British historian and journalist (born 1981)

Daniel Gwynne Jones (born 27 July 1981) is a British popular historian, novelist, television presenter, and journalist. He attended Pembroke College, Cambridge.

==Early life and education==
Jones was born in Reading, England, in 1981 to Welsh parents. He was educated at The Royal Latin School, a state grammar school in Buckingham, before attending Pembroke College, Cambridge, where he achieved a first-class degree in history in 2002.

==Career==
In 2003, a connection at The Guardians online sports desk led to an opportunity to cover the Rugby World Cup, after which he wrote for newspapers and magazines. He later became features editor of Men's Health UK magazine. While working there, he wrote much of his first book, Summer of Blood: The Peasants' Revolt of 1381, during leave from his magazine job.

===Historian===
Jones's first published history book was a popular narrative history of the English Peasants' Revolt of 1381, titled Summer of Blood: The Peasants' Revolt of 1381, which was published in 2009.

His second book, The Plantagenets: The Kings Who Made England, was published in 2012 in the United Kingdom and a year later in the United States, where it became a New York Times bestseller. The book, which covers the history of the Plantagenet dynasty from Henry II to Richard II, received positive reviews from critics.

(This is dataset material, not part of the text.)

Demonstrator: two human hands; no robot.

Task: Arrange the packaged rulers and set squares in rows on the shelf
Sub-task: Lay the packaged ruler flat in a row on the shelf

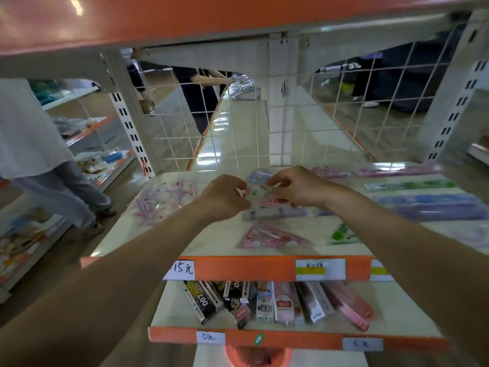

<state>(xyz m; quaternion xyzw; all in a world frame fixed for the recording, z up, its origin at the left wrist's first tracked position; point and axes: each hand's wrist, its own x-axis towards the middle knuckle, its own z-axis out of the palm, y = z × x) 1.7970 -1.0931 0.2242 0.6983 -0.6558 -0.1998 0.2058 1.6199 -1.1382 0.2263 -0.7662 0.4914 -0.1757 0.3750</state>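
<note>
Roughly halfway I'd say: rulers [423, 201] lined up by the right edge of the shelf [211, 239], set squares [270, 238] loose near the front, left hand [225, 198] and right hand [297, 189] pinching a packet [260, 193] mid-shelf with their fingers [277, 182].

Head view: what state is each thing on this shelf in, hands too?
Clear packet: held between both hands.
Left hand: pinches that packet.
Right hand: pinches the same packet.
Pink set square: lies flat near the front edge.
Purple rulers: lie flat at right.

Boxed goods [264, 303] crowd below a price tag [182, 270] (marked 15元), wire grid [211, 128] behind.
</note>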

Jones's third book, The Hollow Crown: The Wars of the Roses and the Rise of the Tudors published in 2014, picks up where The Plantagenets leaves off and covers the period 1420–1541, from the death of Henry V to the execution of Henry VIII's cousin, Margaret Pole. His fourth book, also published in 2014 is about Magna Carta and is titled Magna Carta: The Making and Legacy of the Great Charter. Jones returned to the Lancasters with his 2024 book, Henry V – The Astonishing Rise of England's Greatest Warrior King.

Jones's next book, The Templars, The Rise and the Spectacular Fall of God's Holy Warriors, was published in September 2017 about the Knights Templar. Jones also worked as a historical consultant on the 2018 History historical drama Knightfall, presenting the official podcast.

In August 2018, he published The Colour of Time: A New History of the World, 1850–1960 illustrated by Marina Amaral. He collaborated with Amaral again in 2020 for the book The World Aflame. Crusaders: The Epic History of the Wars for the Holy Land was published on 5 September 2019. It deals with the Crusades from 1096 onwards. Powers and Thrones: A New History of the Middle Ages was published by Head of Zeus in 2021.

In 2022, Jones started his own podcast through Somethin' Else and Sony Music Entertainment called This Is History: A Dynasty to Die For, recounting much of the content of his 2012 book, The Plantagenets: The Kings Who Made England.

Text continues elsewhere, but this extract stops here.